Your assignment: Among the records that follow, find the line with "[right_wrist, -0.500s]" and the line with "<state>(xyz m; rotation". Set down those lines and all lines between them exactly, without adding anything.

Stored entries:
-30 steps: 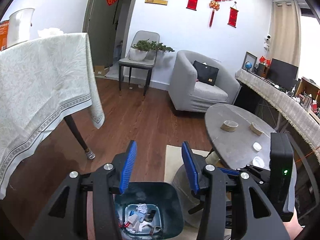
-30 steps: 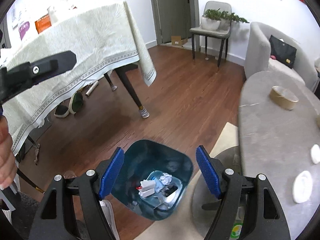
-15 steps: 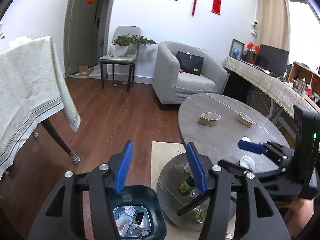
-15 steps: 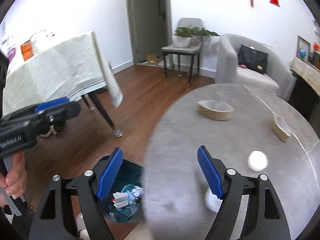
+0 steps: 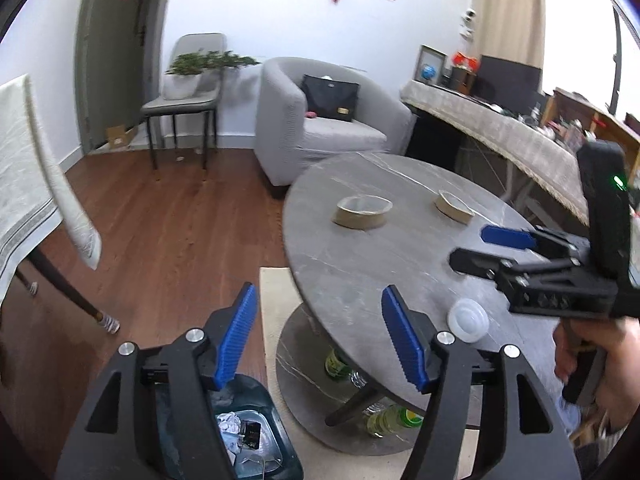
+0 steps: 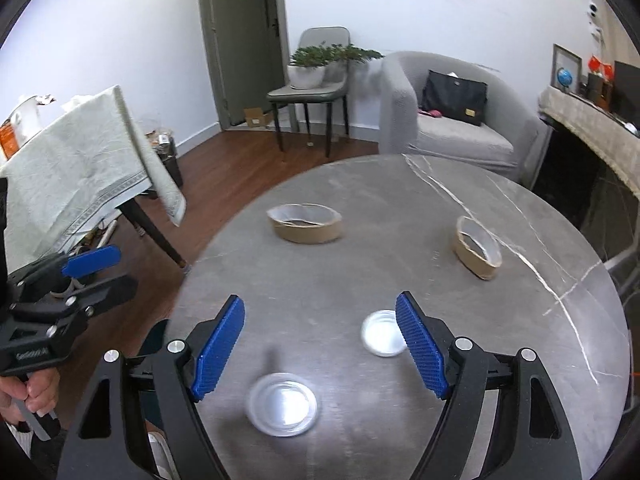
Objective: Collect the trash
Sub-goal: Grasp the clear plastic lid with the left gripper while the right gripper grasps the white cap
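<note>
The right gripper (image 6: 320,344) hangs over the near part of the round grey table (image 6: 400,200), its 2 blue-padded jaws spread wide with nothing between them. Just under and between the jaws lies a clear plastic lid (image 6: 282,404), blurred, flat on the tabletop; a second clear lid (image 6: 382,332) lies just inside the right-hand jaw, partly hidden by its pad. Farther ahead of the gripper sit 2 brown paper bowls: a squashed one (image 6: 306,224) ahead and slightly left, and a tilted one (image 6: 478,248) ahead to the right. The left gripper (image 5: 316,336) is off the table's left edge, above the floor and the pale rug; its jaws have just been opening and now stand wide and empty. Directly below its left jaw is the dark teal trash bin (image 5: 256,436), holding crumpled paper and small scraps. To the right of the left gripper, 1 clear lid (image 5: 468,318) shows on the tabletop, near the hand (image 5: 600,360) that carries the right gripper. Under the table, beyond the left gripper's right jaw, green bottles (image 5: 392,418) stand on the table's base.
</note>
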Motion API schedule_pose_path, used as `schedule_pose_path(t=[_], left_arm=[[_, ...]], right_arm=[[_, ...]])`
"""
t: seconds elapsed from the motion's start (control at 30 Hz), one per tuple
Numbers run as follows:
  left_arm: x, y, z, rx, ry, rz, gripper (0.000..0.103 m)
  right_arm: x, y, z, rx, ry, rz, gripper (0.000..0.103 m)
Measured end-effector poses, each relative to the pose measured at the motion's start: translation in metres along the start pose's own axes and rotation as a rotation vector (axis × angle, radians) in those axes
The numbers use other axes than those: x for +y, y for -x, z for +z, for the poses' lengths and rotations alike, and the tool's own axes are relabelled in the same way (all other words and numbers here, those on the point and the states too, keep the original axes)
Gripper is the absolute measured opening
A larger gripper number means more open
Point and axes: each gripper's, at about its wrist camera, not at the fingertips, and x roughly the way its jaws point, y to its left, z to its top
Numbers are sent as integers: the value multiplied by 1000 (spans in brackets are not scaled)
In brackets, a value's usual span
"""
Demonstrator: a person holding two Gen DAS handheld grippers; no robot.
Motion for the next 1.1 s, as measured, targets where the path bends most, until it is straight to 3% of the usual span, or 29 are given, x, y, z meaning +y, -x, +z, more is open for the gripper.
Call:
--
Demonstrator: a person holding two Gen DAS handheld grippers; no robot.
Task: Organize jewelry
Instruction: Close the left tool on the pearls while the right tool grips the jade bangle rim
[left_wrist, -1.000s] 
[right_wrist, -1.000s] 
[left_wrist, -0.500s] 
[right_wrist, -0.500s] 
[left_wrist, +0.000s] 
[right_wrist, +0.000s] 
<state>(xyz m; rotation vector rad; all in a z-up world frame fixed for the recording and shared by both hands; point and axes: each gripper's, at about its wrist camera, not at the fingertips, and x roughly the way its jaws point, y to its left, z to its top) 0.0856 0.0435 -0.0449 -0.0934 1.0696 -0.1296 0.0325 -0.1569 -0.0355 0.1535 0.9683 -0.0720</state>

Solution:
[right_wrist, -0.500s] 
[left_wrist, +0.000s] 
[right_wrist, +0.000s] 
<state>(xyz m; rotation vector rad; all in a z-up world frame fixed for the recording and shared by both hands; point and axes: each gripper's, at about its wrist camera, not at the fingertips, and x roughly the way its jaws point, y to its left, z to its top) 0.0856 0.0435 -0.0449 -0.0934 1.0696 -0.1296 0.0325 -0.1569 -0.0355 0.1535 0.9683 -0.0720</state>

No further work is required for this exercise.